Squid attempts to swap files using blocks of fixed length (e.g. 8 KB). For each I/O direction, we plot the total request response time and the time it takes to swap the first block. The "total" and "1st delay" curves for files smaller than 8 KB are the same.
Since various per I/O delays dominate disk transfer time, the size of an I/O is not very important (the number of I/Os is). This explains step-like shape of the "total" curves: If I/O block size is 8 KB, the times to read 5 KB and 8 KB are the same!
The first disk delay always includes OS overhead on opening a file. Consecutive I/Os for the same file (if any) do not have this overhead. Thus, for file sizes equal to two I/O blocks (16 KB), the difference between the first delay and second I/O approximates OS overhead on opening a file. The patch does not measure the duration of the second I/O. However, we can compute it, assuming that overhead does not depend on the file size for small files:
1st_Delay = Overhead + I/O
Total( 8KB) = 1s_Delay
Total(16KB) = 1s_Delay + I/O
=>
I/O = Total(16KB) - Total( 8KB)
Overhead = Total( 8KB) - I/O
Note that the first "step" on each "total" curve corresponds to the size of the Squid I/O block for this server (8 KB). "Steps" for requests larger than 3 blocks (24 KB) are not distinct: There are not enough files of that size to get a "stable" median; also disk and network delays in-between disk I/Os may spoil the picture.

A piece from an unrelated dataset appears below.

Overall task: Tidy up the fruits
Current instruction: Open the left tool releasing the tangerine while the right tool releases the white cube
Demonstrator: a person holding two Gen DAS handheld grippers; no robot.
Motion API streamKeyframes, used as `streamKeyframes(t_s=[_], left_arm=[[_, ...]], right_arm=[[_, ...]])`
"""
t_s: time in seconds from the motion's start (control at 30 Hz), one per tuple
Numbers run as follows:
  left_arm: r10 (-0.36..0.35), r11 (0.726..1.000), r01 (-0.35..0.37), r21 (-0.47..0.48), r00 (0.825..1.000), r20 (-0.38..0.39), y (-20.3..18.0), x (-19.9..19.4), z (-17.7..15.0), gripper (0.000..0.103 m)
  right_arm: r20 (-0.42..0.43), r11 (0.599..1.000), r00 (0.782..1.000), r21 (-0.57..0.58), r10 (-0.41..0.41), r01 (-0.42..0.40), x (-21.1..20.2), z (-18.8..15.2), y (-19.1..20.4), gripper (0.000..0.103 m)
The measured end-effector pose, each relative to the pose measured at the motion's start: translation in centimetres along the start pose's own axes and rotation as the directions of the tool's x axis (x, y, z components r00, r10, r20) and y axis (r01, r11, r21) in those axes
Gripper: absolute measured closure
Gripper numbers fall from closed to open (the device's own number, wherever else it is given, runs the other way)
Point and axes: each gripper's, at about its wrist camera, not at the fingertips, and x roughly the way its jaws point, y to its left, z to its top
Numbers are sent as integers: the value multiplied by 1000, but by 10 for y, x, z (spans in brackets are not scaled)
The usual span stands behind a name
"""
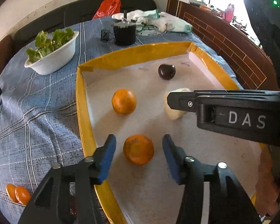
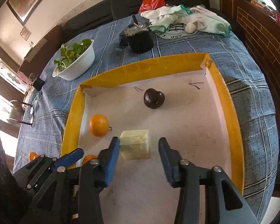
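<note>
On the table's blue checked cloth (image 1: 37, 102) two orange halves (image 1: 18, 194) lie outside the yellow-rimmed white tray (image 1: 80, 100); inside, the left claw (image 1: 139, 155) gapes around a whole orange (image 1: 138, 149), untouched; the right claw (image 2: 139, 150) gapes before a pale cut fruit block (image 2: 135, 143); a dark plum (image 2: 154, 98) sits beyond.

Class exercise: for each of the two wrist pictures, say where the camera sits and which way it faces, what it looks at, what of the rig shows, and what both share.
Left wrist: rides the left gripper, facing forward and down at the near orange; open jaws, right gripper crossing.
Right wrist: rides the right gripper, facing the pale fruit chunk; open jaws, left gripper at lower left.
Shared: yellow-rimmed tray, dark plum, far orange, lettuce bowl.
</note>
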Motion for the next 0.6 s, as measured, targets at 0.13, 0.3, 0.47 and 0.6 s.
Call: streamKeyframes(t_s=[0.13, 0.3, 0.47, 0.6], left_arm=[[-3, 1000, 3, -3, 1000, 1, 2, -3, 0, 50], [-17, 1000, 17, -3, 1000, 16, 4, -15, -2, 50], [-23, 1000, 23, 4, 999, 34, 9, -34, -8, 50], [-27, 1000, 27, -2, 999, 46, 17, -50, -17, 50]], right_arm=[[21, 1000, 1000, 11, -5, 4, -10, 0, -2, 55], [49, 999, 999, 47, -1, -1, -25, -3, -5, 54], [63, 997, 998, 72, 19, -23, -41, -11, -2, 54], [75, 998, 997, 55, 34, -38, -54, -22, 14, 54]])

Clearly, the duration of the first delay should be the same for any file size. However, on our graph swap-in requests do not follow this rule (first delay is smaller for files bigger than 8 KB) due to a performance bug in Squid described elsewhere. We silently adjust for this bug in calculations for swap-in requests. Swap-out requests need no adjustment.
We summarized our calculations for 24 hours and peak load in a table (all
times are medians in milliseconds).
| 24 Hours | Peak Load | |||
|---|---|---|---|---|
| I/O | Overhead | I/O | Overhead | |
| Swap In | 38 | 16 | 44 | 28 |
| Swap Out | 12 | 58 | 16 | 58 |
Huge OS overhead for swap-out requests could be caused by several I/Os needed to create a new file (reading and writing i-nodes). Swap-ins do not create a new file and have much smaller overhead.
Fast swap-out I/Os may be explained by the presence of a low-level disk cache (buffer): Reads have to go all the way to the disk surface while writes can be buffered in the disk cache and written at a later time (the writing process is released after data is buffered).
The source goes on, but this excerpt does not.